Момо при виде Барбаи сначала побледнел, а потом щеки его тут же налились пунцом. Он моментально ожил, позабыв о ране в боку. Мигом залив в себя остатки супа и не глядя на травницу, Момо сунул ей в руки глиняную миску, кивая, мол, забирай. Душой и сердцем он уже был у порога, обнимая свою милую Барбаю! Ах, как же он соскучился по ней!
– Ну что-то же он говорил? – не отступала Барбая.
– Ничего не говорил, – буркнула травница. – Кто ж знает этих гулящих мужиков, милочка! Я его за руку не вожу! Забыл он уже о тебе. И правильно сделал, между прочим…
– Галь не гулящий, нет-нет! – вмешался Момо. – И не забыл! Я… Я его племянник, к слову. Так, тетушка Карцеллия, спасибо вам. Все, забирайте тарелку. Вы там на площадь собирались!
И Момо очень живо подскочил с кровати. Потом только он вспомнил, что на нем лишь спальная рубаха, пусть и длинная, и вдруг ни с того ни с сего засуетился. После его слов дородная Карцеллия кивнула, согласившись, и поднялась. Она обошла Барбаю в дверном проеме, нарочно толкнув ее широченным бедром, и исчезла с миской и ложкой в руке в коридоре.
– Ты… Вы проходите, проходите, проходи, – засмущался Момо, и краска радости разлилась по его веснушчатому лицу. – Вот сюда садись!
Барбая прошла в комнатушку, оглядывая ветхие, облупившиеся стены, щели размером с палец, дешевые отрезы материи, выкройки на столе и огромный слой грязи, покрывавший это. Она присела в кресло, ойкнула и достала из-под попы подушечку с иголками, которую вечно по рассеянности туда бросал Момо. Во взгляде Барбаи разлилась скука, но она замерла в ожидании ответов.
– Так где Галь? – нетерпеливо спросила она.
– Галь? Ну, он… Это мой дядя… Он… Он пока занят!
– А когда будет?
– Не знаю. Не вставай, не вставай, Барбаюшка. Куда же ты идешь?

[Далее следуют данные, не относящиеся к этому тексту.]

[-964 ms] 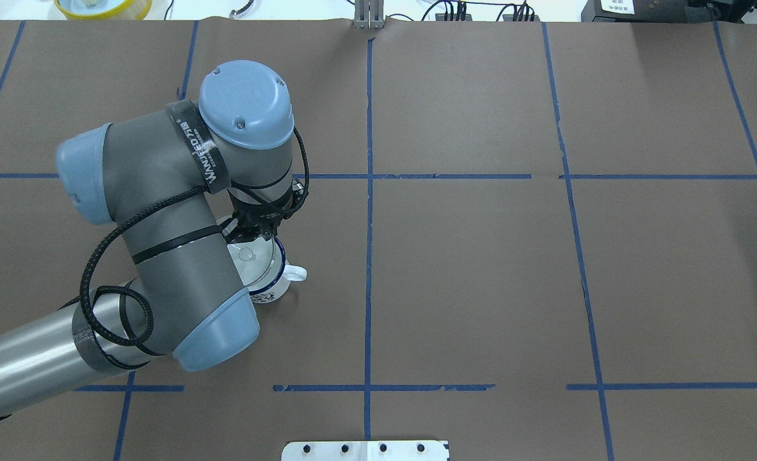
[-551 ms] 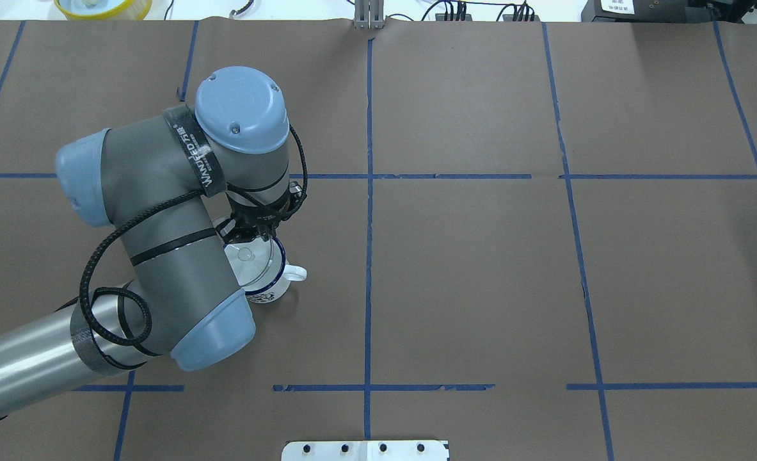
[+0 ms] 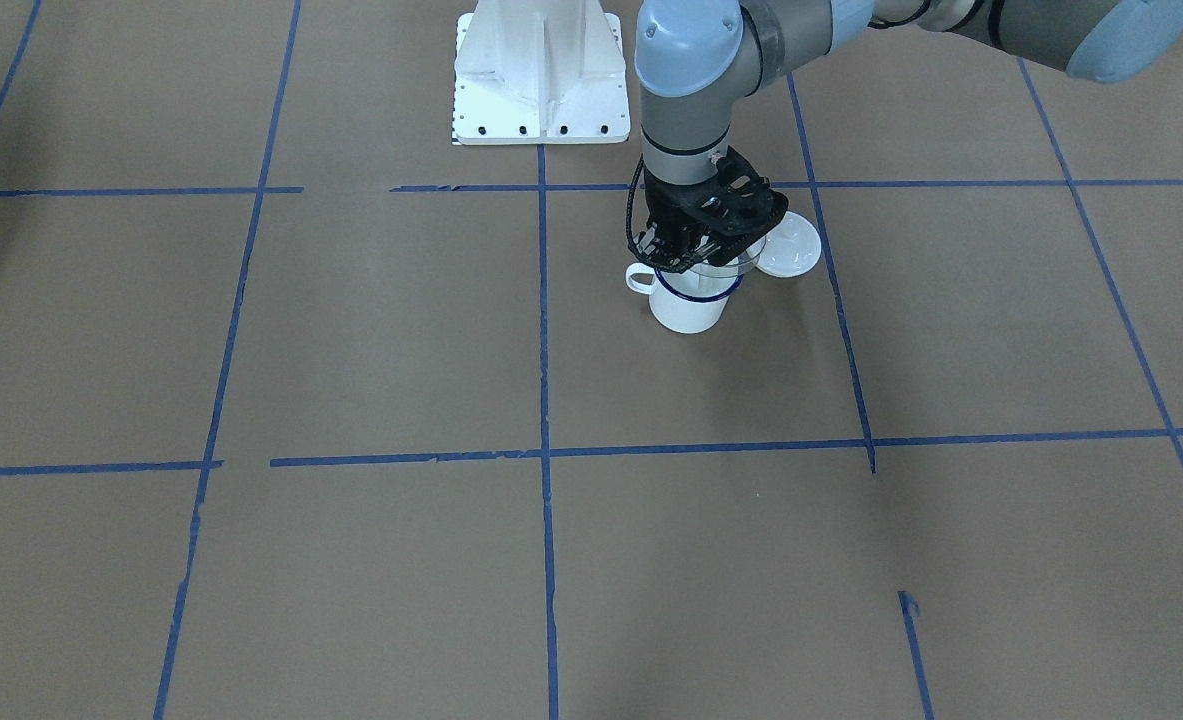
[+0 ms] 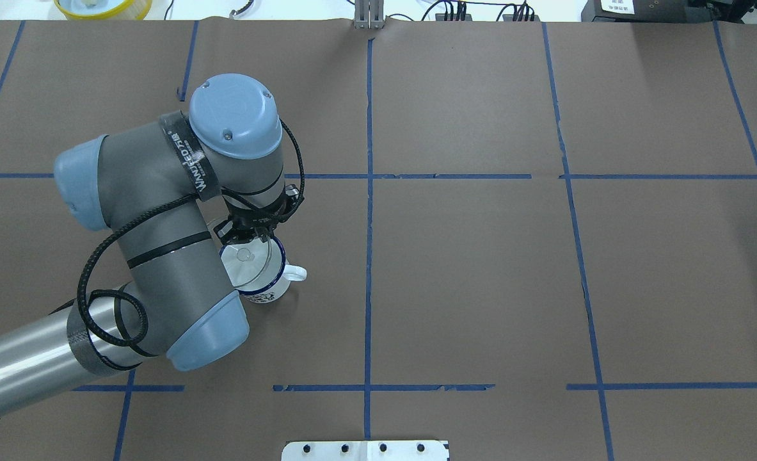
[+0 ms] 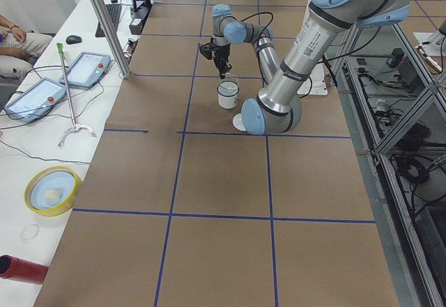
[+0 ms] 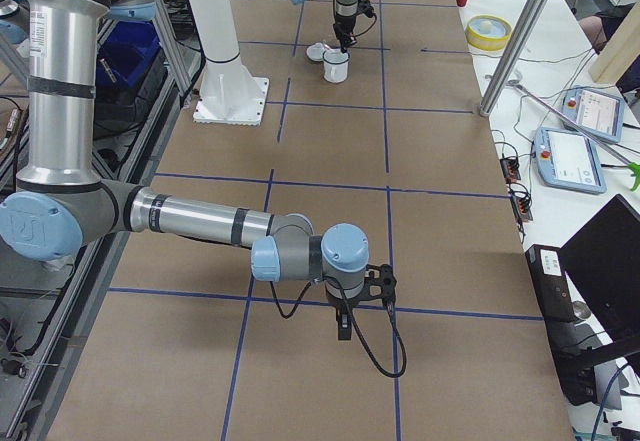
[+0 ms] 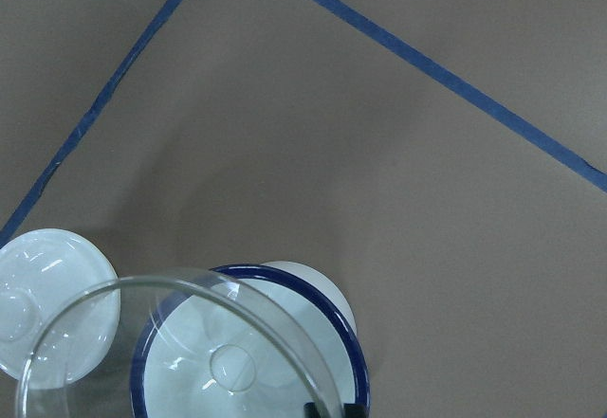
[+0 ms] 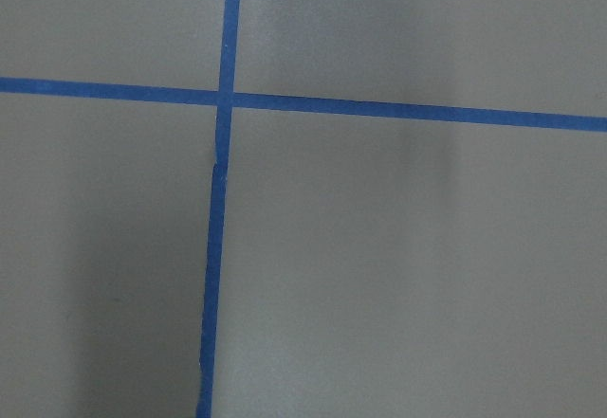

– Я тороплюсь, – пожала плечами прачка. – На площади будут вешать. Хотела позвать Галя. Раз уж он сам ко мне не ходил. Но коль его нет…
– Мы можем вдвоем сходить! Я… – Момо вмиг перестал чувствовать боль в боку, и показалось ему, словно выросли у него за спиной крылья. – Я тоже пройдусь. Долго лежал, знаешь ли. Надо пройтись, вот!
Барбая скользнула презрительным взором по немытым космам Момо, его некрасивому лицу, еще в чем-то детскому телу: вытянутому и с узенькими плечами. Прачка поморщилась от тоненьких усиков над губой юноши, фыркнула и поднялась из кресла.
– Да нет уж, спасибо! – заявила она.
Но Момо, не слыша, уже натягивал легкие чулки и, морщась, крепил их ремешками к поясу на талии. Затем с трудом надел шаровары. Он, закрыв дверь на ключ, заковылял за стремительно удаляющейся девушкой и догнал ее уже на улице.
Барбая, оглянувшись, нахмурилась, но шаг не ускорила. Ей пришла в голову мысль, что если она будет плохо обращаться с племянником Галя, то Галь на нее обидится. Но, право же, думала прачка, до чего же нескладный этот племянник – ни красоты, ни стати дяди. Уродец, одним словом. И взгляд, как у коровы.
Момо догнал Барбаю и, со страстью разглядывая ее тонкую талию, округлые бедра и высокую грудь, постарался взять ее по-свойски под руку, как привык. Они так часто гуляли под рожковыми деревьями у прачечной ее двоюродного дяди. Он любил гладить ее шершавые, покрасневшие от работы руки, целовал их, припадал к ним губами. Однако прачка, возмутившись, лишь вырвалась и отодвинулась.